Assigned task> Filter the records down to the lines that hold the word "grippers", and copy each of those lines.

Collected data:
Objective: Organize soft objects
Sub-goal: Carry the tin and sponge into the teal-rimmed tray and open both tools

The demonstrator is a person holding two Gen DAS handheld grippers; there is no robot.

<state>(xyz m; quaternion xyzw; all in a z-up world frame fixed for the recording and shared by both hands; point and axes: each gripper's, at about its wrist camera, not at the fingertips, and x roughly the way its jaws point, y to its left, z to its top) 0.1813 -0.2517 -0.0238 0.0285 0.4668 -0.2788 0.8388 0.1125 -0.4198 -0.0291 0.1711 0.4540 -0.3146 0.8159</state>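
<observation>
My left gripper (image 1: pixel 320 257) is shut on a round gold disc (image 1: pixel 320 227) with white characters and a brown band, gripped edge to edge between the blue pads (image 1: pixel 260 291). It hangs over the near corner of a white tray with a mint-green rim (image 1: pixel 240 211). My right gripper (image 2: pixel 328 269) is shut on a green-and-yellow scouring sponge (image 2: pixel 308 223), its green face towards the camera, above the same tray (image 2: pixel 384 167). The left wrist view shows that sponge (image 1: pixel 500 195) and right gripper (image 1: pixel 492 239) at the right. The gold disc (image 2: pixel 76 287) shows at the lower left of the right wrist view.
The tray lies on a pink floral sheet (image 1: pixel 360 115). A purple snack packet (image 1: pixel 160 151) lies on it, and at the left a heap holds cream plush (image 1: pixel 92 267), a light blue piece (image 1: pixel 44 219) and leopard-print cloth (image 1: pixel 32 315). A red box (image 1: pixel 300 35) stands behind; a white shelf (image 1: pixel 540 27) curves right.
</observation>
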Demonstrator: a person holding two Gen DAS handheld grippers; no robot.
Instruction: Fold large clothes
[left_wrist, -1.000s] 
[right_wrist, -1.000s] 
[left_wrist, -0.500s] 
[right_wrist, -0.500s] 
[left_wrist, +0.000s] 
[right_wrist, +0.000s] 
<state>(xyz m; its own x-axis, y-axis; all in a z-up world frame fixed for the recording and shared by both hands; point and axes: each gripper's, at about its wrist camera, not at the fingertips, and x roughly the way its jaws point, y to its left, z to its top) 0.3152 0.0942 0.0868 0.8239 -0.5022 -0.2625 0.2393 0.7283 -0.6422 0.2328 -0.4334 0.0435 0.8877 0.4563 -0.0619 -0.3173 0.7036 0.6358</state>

Solution for this task>
The demonstrator is a person holding two Gen DAS handheld grippers; there is no robot.
Demonstrator: a person holding two Gen DAS handheld grippers; no robot.

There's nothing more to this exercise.